Stratégie d’entrée : comment structurer un projet d’investissement au Canada

Face à cet empilement de règles, réussir à investir au Canada : marche et restrictions pour etrangers suppose de suivre une démarche structurée plutôt que d’empiler les initiatives.
D’abord, il est essentiel de définir l’objectif principal : recherche de rendement financier pur (immobilier, M&A, projets miniers), implantation commerciale dans le cadre d’une expansion internationale, ou installation personnelle et familiale via un programme d’immigration économique. Chaque objectif renvoie à un tunnel réglementaire différent.
L’investisseur doit sélectionner attentivement le secteur d’activité et la zone géographique de son projet. Les enjeux diffèrent considérablement entre un développement immobilier résidentiel lourd à Vancouver, un rachat d’entreprise technologique à Montréal ou une participation minoritaire dans une junior minière en Saskatchewan. Dans certains contextes sensibles comme les minéraux critiques, les médias interactifs ou les données sensibles, il est recommandé de consulter les autorités compétentes en amont pour évaluer le risque de revue de sécurité nationale.
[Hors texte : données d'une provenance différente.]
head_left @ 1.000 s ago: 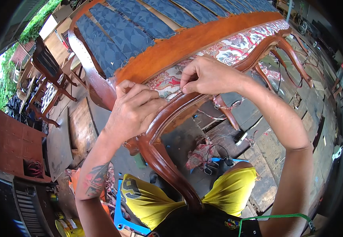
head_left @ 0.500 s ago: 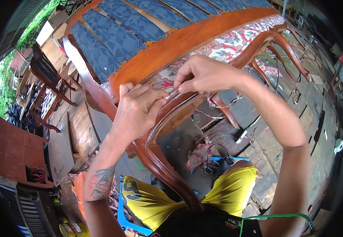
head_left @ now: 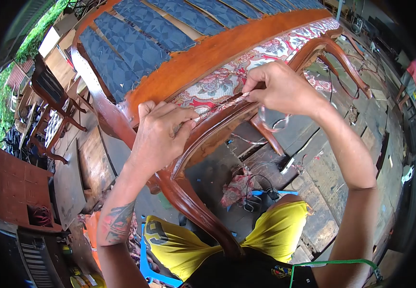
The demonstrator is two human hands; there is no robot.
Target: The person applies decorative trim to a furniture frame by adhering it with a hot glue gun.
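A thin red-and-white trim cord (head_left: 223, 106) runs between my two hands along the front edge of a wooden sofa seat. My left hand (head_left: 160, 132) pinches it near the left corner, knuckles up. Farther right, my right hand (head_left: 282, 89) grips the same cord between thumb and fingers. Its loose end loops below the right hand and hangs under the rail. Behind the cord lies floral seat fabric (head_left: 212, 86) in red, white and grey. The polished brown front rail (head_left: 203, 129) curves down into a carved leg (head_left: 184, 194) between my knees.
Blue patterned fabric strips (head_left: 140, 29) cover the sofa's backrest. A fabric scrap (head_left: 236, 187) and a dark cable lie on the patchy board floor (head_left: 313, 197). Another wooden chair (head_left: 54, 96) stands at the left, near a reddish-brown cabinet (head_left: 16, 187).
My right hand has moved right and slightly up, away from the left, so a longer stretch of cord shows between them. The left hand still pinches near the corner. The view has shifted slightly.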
La troisième étape concerne le choix de la structure juridique : filiale incorporée en Colombie‑Britannique ou en Ontario pour éviter les obligations de résidence des administrateurs, partnership pour optimiser la fiscalité internationale, succursale pour prolonger directement une entité mère, structure offshore combinée avec une société canadienne pour profiter des conventions fiscales de non‑double imposition, etc.
Anticiper l’enregistrement à la TPS/TVH dès 30 000 $ de chiffre d’affaires, gérer le risque de change avec une couverture sur le dollar canadien, mettre en place des procédures anti‑blanchiment, et préparer les déclarations pour l’Investment Canada Act et les autorités de concurrence en cas de fusion‑acquisition.
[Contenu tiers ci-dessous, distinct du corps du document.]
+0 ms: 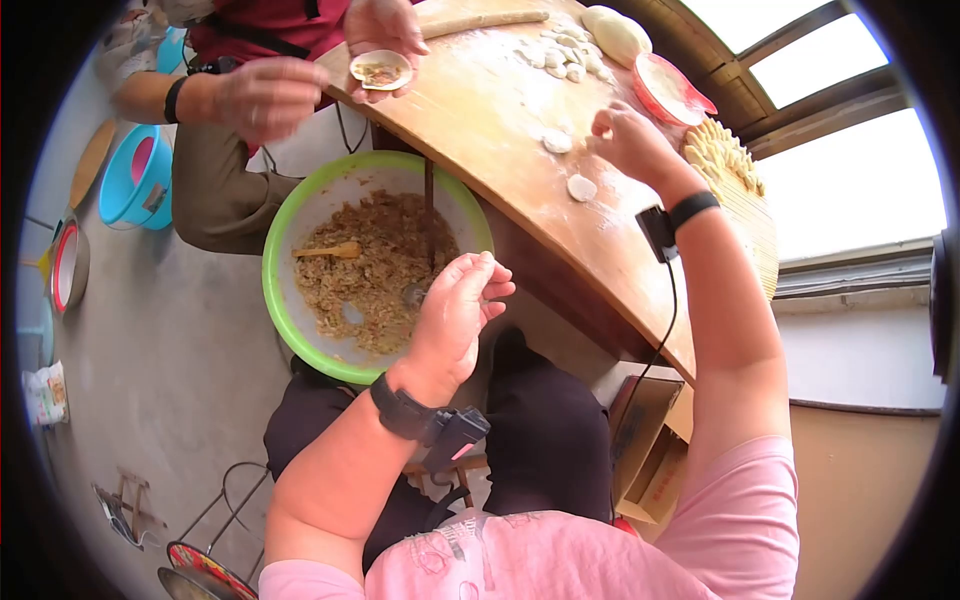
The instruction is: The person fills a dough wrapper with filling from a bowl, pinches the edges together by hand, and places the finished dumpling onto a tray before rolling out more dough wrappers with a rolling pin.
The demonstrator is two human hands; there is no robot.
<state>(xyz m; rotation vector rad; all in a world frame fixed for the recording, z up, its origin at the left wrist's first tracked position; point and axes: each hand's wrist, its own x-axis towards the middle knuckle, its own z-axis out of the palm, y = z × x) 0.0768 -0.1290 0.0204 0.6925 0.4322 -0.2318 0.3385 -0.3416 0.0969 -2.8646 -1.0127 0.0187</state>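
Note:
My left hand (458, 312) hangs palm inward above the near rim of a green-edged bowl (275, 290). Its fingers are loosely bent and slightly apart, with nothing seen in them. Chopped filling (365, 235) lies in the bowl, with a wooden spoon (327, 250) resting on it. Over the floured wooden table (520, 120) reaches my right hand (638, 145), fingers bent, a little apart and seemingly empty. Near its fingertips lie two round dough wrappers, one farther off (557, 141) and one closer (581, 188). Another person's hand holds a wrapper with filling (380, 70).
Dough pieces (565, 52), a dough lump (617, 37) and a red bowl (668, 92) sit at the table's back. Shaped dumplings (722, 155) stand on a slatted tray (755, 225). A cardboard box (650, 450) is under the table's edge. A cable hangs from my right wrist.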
Enfin, pour ceux qui envisagent aussi un projet d’installation, il est nécessaire de marier stratégie d’investissement et stratégie migratoire : sélectionner une province dont le programme d’entrepreneurs ou d’investisseurs est compatible avec le profil individuel (âge, patrimoine, langues, expérience), préparer un business plan aligné sur les priorités locales (innovation, emplois verts, régions rurales), et anticiper les obligations de présence physique pour maintenir son statut de résident permanent et, éventuellement, accéder à la citoyenneté canadienne.
Un marché accueillant, mais pas pour tous les capitaux ni à n’importe quel prix

Le Canada se trouve dans une position délicate : il a besoin de capitaux pour financer son développement – infrastructures, transition énergétique, innovation technologique – tout en voulant protéger son tissu social, son accès au logement et ses actifs stratégiques. D’où un modèle hybride : ouverture assumée aux entrepreneurs et aux investisseurs productifs, couplée à un filtrage de plus en plus serré des investissements jugés sensibles ou spéculatifs.
Pour l’investisseur étranger, l’enjeu n’est pas simplement la possibilité d’achat, mais les conditions telles que les structures, seuils de revue, secteurs ciblés, et les exemptions légales comme travailleurs temporaires, projets de développement et programmes provinciaux.
Dans l’immobilier, la loi sur la Prohibition on the Purchase of Residential Property by Non‑Canadians Act restera, au moins jusqu’en 2027, la borne la plus visible pour tout non‑résident qui s’intéresse au marché des maisons et des condos. Mais elle ne doit pas masquer le reste du paysage : celui d’une économie qui, pour qui sait s’y adapter, reste l’une des plus attractives pour investir à long terme.
Pour investir au Canada, il est essentiel d’intégrer l’expertise réglementaire au projet, d’anticiper les contraintes et de structurer les opérations en créant de la valeur locale (emplois, innovation, logement ou services). Ceux qui respectent ce cadre légal évolutif réussissent, tandis que les autres risquent d’échouer.